NWChem TCE CCSD(T) loop-driven kernels for performance optimization experiments
make TARGET=? -j8
Set TARGET to one of the following:
- CRAY-INTEL
- CRAY-GCC
- CRAY (Cray compilers)
- TUKEY-INTEL
- TUKEY-GCC
- KAYLA (GCC on ARM)
- BGQ (BGXLC)
- POWER7-AIX
- POWER7 (XLC)
- POWER7-GCC
- MAC-CLANG
- MAC (GCC)
- INTEL
- MIC (Intel)
- NVHPC
- ROCM
Or just define your own new TARGET using the existing ones as a template.
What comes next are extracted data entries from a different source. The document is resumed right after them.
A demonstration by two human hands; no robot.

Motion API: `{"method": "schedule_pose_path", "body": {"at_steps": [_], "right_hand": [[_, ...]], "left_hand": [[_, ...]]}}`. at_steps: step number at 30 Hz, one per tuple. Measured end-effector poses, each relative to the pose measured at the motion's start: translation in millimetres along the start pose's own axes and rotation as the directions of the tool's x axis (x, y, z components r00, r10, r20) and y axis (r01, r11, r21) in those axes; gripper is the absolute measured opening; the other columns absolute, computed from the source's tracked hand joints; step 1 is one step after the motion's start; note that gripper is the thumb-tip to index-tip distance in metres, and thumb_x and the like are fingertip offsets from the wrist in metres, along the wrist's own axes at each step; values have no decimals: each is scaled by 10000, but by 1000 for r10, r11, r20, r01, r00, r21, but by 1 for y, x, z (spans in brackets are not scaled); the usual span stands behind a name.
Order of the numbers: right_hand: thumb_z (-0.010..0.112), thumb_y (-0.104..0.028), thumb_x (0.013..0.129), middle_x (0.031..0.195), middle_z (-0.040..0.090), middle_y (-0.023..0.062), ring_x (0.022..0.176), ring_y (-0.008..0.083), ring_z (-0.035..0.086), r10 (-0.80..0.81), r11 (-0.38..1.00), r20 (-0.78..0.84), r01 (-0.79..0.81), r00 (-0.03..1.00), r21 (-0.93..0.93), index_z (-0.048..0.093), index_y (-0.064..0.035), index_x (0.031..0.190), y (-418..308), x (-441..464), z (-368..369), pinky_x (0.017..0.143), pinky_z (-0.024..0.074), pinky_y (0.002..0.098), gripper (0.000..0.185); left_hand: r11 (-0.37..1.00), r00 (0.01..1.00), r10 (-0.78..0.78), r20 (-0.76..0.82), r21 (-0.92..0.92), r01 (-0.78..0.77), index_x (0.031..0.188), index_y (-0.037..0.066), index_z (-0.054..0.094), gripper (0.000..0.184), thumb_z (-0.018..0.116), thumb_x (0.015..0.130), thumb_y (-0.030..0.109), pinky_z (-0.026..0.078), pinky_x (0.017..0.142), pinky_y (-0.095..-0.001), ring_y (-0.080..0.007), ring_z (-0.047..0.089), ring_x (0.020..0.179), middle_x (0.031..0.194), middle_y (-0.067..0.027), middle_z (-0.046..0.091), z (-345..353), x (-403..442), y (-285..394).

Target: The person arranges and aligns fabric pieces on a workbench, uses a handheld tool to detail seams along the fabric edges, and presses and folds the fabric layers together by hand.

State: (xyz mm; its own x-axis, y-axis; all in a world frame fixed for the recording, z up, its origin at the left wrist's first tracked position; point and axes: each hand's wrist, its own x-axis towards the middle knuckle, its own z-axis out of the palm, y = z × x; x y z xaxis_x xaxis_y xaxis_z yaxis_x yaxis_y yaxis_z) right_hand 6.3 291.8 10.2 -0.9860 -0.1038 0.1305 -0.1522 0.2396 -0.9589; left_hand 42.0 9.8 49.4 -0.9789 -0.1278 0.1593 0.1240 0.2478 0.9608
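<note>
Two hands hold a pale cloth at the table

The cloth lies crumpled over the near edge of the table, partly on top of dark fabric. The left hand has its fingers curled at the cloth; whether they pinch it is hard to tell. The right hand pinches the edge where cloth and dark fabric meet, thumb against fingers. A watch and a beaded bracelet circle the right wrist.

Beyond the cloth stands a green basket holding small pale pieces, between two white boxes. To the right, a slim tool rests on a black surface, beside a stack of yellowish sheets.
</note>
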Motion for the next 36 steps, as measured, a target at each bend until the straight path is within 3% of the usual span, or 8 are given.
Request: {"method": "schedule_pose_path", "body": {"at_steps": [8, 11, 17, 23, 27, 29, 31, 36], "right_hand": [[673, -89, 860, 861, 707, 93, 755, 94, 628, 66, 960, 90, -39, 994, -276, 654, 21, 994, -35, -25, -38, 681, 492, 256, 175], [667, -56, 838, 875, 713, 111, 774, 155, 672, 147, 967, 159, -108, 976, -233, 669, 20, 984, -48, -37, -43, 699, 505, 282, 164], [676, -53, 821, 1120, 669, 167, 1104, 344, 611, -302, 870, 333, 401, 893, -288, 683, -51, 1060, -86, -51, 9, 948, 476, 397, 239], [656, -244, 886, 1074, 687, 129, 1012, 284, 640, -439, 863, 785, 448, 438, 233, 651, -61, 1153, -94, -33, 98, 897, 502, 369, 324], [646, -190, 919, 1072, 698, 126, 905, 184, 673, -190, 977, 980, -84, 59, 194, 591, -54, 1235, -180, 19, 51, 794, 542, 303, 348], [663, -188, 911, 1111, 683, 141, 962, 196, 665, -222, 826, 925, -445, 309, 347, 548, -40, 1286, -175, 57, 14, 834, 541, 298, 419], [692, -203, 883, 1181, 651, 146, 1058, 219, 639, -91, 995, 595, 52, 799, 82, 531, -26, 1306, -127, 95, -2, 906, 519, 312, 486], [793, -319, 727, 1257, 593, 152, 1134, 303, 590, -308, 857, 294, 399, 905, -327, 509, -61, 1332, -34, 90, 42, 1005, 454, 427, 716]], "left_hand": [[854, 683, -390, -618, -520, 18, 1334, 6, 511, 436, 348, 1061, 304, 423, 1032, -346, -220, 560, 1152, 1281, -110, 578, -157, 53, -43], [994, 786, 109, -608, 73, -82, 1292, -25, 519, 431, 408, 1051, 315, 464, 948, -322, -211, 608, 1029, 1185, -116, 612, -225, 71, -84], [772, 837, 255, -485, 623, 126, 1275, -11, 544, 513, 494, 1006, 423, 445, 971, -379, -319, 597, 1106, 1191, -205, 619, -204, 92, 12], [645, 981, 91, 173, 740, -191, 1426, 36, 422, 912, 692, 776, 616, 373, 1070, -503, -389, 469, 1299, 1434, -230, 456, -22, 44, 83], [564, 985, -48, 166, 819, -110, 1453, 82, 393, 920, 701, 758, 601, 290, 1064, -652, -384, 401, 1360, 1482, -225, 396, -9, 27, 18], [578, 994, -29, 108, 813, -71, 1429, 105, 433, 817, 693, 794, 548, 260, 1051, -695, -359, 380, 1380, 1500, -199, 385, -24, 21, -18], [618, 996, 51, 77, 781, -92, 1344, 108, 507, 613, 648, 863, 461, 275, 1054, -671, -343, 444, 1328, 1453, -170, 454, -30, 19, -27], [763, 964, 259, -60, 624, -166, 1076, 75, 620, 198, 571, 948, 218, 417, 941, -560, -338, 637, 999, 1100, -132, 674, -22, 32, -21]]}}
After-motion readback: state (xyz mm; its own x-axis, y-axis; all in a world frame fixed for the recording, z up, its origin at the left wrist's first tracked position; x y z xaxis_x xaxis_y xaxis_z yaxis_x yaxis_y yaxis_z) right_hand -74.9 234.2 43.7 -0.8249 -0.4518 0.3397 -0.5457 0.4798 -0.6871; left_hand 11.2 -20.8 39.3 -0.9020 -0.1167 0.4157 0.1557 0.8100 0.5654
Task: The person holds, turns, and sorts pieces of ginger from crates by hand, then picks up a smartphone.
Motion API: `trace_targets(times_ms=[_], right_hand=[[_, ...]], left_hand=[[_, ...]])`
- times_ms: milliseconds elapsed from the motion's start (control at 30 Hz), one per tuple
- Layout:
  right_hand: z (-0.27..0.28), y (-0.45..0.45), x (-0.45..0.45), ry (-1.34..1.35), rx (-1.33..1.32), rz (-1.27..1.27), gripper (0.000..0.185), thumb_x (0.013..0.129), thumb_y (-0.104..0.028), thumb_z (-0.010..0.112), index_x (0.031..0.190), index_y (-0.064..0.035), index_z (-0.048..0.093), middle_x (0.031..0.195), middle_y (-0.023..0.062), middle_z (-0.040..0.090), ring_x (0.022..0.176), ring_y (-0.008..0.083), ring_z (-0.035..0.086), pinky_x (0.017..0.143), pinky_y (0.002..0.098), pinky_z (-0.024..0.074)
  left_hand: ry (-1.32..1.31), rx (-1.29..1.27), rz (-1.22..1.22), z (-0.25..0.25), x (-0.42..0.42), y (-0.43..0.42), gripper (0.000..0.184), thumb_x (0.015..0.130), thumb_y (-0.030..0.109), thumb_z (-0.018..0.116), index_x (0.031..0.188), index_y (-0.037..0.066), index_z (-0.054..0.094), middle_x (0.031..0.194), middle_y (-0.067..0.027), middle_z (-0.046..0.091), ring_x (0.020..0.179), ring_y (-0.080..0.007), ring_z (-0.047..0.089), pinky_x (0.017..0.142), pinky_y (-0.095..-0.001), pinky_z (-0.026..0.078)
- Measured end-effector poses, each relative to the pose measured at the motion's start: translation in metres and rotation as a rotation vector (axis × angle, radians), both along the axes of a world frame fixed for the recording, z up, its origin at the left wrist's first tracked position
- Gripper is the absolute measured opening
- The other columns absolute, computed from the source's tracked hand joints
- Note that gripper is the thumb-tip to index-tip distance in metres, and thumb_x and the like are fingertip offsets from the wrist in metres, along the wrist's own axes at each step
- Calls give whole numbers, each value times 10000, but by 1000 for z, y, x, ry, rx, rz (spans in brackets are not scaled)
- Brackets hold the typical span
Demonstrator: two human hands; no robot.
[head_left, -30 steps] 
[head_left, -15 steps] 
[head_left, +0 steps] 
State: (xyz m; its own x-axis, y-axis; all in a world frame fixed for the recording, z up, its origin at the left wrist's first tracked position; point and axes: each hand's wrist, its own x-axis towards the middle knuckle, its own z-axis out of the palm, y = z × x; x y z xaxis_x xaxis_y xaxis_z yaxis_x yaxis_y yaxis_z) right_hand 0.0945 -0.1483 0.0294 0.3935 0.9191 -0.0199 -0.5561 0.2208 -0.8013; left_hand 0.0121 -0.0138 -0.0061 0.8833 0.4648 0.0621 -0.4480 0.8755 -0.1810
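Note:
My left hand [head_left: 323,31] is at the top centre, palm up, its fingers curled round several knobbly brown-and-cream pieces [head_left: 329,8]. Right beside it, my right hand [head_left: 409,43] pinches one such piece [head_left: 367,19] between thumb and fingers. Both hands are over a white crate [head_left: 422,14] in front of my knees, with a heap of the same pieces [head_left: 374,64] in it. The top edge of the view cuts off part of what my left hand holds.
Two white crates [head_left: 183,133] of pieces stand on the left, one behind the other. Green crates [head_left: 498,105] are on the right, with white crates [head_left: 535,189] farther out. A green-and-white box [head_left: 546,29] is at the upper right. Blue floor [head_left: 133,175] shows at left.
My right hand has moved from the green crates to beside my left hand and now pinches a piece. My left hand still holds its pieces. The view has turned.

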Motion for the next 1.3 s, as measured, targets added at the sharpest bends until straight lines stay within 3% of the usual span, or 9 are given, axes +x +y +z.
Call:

Jeffs-MacBook-Pro:src jhammond$ OMP_NUM_THREADS=8 ./test_ccsd_t.x 16
testing NWChem CCSD(T) kernels on 8 threads with tilesize 16
MEMCPY gigabytes/s of your processor is 5.540682
DAXPY GF/s of your processor is 1.307957
DGER GF/s of your processor is 2.109818
DGEMM (k=t) GF/s of your processor is 20.871256
DGEMM (k=t^2) GF/s of your processor is 43.129097
randomized initialization took 0.001193 s
STARTING FORTRAN OPENMP KERNELS
0: sd_t_s1_1 time = 0.045883 s GF/s = 0.731305
0: sd_t_s1_2 time = 0.016226 s GF/s = 2.067936
0: sd_t_s1_3 time = 0.015528 s GF/s = 2.160904
0: sd_t_s1_4 time = 0.018180 s GF/s = 1.845689
0: sd_t_s1_5 time = 0.017175 s GF/s = 1.953683
0: sd_t_s1_6 time = 0.015956 s GF/s = 2.102945
0: sd_t_s1_7 time = 0.016046 s GF/s = 2.091134
0: sd_t_s1_8 time = 0.017487 s GF/s = 1.918816
0: sd_t_s1_9 time = 0.016471 s GF/s = 2.037194
...
Just read the first few lines of main()
to see what arguments,
if any, these programs take. The Fortran tests have hard-coded
dimensions that must be edited by hand prior to compilation.